▶ **REQUIRED WORK**: Return the data below exactly, but only from the line containing "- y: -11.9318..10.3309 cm" through the line containing "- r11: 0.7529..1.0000", with both of those lines included.

(SOURCE MATERIAL Opens)

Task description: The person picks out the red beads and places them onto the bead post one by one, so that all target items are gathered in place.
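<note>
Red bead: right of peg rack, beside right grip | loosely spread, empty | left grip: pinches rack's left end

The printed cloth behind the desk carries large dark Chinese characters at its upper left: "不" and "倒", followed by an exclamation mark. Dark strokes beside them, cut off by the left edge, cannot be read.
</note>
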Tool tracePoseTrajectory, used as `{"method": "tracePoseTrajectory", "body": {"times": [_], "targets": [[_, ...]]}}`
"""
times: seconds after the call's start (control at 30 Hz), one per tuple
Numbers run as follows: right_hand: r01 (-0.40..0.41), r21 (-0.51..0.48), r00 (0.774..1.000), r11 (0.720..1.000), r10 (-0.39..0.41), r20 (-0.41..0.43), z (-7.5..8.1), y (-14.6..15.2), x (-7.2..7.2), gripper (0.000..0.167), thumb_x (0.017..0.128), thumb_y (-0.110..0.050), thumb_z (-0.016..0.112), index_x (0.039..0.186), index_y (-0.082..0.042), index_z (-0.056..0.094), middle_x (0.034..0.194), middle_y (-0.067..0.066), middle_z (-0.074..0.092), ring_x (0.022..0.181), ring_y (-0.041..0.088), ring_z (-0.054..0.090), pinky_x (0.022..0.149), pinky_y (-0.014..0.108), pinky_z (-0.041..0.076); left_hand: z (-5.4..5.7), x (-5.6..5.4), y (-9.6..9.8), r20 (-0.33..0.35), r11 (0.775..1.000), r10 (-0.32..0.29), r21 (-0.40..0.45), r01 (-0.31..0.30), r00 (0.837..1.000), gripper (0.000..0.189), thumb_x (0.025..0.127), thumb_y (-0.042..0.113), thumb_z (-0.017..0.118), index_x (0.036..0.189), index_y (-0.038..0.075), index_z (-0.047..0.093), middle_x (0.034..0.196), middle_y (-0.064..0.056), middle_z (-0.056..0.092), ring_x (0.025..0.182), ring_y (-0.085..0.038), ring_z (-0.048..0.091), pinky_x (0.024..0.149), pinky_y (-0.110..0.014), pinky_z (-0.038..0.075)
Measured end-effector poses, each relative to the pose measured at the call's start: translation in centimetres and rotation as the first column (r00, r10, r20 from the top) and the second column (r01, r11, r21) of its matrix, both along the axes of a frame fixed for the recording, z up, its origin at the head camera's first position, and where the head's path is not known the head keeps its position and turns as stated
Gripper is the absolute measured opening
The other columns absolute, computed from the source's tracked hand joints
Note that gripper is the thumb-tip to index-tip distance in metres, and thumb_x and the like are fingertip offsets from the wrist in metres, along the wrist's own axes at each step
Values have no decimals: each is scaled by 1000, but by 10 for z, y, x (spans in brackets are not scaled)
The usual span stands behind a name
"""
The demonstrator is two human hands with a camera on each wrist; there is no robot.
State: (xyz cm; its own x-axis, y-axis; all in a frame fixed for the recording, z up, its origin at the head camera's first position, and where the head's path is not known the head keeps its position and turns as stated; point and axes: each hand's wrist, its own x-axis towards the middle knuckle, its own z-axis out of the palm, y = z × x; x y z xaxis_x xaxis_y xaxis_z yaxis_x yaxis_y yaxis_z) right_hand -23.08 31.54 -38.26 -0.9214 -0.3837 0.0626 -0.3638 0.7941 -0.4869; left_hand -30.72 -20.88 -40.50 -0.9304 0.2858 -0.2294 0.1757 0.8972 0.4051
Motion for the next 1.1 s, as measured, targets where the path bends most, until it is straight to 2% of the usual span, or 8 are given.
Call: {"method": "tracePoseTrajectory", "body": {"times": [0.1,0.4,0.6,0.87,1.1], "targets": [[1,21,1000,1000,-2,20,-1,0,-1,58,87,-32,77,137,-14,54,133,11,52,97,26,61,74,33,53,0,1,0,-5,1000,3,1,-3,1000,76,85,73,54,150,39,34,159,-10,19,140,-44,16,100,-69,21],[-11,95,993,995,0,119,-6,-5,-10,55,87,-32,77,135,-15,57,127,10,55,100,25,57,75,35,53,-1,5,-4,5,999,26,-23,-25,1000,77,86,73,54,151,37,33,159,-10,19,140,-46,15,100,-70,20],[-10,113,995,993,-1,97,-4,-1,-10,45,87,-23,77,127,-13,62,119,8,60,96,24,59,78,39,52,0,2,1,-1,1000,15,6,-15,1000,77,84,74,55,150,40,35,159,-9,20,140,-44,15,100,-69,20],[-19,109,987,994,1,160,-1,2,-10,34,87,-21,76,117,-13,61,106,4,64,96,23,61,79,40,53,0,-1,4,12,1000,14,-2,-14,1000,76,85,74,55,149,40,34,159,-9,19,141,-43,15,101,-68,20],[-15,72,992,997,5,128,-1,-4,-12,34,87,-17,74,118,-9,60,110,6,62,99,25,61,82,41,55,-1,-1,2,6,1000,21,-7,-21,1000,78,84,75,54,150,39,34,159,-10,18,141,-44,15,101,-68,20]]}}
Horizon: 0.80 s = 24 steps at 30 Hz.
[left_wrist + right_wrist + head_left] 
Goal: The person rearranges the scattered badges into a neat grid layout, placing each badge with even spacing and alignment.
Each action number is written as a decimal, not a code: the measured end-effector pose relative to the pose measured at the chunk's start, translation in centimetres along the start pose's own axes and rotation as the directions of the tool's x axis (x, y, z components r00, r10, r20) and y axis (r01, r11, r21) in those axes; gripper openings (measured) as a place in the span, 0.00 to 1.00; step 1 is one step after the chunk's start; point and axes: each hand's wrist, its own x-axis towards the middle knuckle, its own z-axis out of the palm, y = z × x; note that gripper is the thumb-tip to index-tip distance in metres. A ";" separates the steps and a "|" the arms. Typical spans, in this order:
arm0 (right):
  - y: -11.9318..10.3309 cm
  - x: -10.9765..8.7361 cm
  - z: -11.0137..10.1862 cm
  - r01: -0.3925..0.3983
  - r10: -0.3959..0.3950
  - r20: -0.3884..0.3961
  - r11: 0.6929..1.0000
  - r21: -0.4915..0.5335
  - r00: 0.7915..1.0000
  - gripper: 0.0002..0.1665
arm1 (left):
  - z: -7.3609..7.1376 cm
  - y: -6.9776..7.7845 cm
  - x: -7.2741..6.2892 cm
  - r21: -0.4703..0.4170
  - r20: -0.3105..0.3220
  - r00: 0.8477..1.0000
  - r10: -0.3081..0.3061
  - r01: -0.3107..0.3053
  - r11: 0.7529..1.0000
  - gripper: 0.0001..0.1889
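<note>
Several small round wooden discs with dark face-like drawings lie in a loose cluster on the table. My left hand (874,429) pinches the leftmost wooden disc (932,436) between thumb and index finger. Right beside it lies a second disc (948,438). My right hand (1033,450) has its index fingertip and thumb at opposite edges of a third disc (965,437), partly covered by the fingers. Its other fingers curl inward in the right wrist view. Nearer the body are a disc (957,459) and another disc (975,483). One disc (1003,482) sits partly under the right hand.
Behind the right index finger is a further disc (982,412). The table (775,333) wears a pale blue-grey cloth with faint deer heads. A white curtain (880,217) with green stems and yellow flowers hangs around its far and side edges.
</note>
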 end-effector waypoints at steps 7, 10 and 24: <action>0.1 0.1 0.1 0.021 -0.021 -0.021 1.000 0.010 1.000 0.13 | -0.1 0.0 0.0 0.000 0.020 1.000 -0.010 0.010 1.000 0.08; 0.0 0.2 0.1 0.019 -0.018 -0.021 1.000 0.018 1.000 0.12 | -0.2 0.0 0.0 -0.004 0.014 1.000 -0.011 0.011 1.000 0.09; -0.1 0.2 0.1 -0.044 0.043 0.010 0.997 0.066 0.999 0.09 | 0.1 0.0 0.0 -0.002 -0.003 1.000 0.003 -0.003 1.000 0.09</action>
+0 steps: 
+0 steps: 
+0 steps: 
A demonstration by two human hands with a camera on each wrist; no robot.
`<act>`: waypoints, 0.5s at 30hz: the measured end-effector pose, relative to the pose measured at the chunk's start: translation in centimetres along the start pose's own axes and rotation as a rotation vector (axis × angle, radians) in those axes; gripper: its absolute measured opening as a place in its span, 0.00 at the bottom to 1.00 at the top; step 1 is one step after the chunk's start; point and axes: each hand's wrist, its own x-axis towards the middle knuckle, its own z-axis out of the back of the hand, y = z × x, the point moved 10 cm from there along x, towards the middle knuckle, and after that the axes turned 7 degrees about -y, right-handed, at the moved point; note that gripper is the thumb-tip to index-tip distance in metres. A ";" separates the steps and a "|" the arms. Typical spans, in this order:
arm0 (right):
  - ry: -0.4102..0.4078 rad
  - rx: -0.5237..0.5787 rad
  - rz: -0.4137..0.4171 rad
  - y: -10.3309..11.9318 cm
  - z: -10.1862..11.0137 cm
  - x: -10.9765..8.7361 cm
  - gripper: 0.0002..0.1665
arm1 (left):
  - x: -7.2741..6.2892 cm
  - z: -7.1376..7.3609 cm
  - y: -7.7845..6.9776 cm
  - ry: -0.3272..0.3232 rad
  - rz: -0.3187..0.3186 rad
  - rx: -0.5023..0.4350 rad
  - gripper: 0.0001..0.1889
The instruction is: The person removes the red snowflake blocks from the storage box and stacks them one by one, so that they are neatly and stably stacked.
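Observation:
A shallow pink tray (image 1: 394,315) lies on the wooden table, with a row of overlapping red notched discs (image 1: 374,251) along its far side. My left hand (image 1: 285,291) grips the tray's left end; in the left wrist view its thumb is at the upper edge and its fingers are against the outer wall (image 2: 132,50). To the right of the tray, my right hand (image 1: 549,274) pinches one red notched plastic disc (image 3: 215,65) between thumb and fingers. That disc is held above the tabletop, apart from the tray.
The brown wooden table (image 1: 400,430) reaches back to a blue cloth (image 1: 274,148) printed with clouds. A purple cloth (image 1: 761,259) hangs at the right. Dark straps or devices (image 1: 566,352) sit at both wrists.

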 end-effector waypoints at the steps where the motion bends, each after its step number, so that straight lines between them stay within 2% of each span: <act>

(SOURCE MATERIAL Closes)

▶ **RESPONSE BOX**:
  - y: -11.9318..10.3309 cm
  - x: -10.9765..8.7361 cm
  - z: -11.0137..10.1862 cm
  - r01: -0.3925..0.3983
  - r10: -0.3959..0.3950
  - r20: -0.3884..0.3961
  - r11: 0.6929..1.0000
  - r21: -0.4915..0.5335
  - r00: 0.7915..1.0000
  - gripper: 0.0002..0.1665
arm1 (left):
  - z: -7.3609..7.1376 cm
  - y: -6.9776..7.7845 cm
  - x: -7.2741..6.2892 cm
  - r21: -0.4703..0.4170
  - r20: -0.3105..0.3220
  - r00: 0.8477..1.0000
  - r10: -0.3081..0.3061
  - r01: -0.3107..0.3053
  - r11: 0.7529..1.0000

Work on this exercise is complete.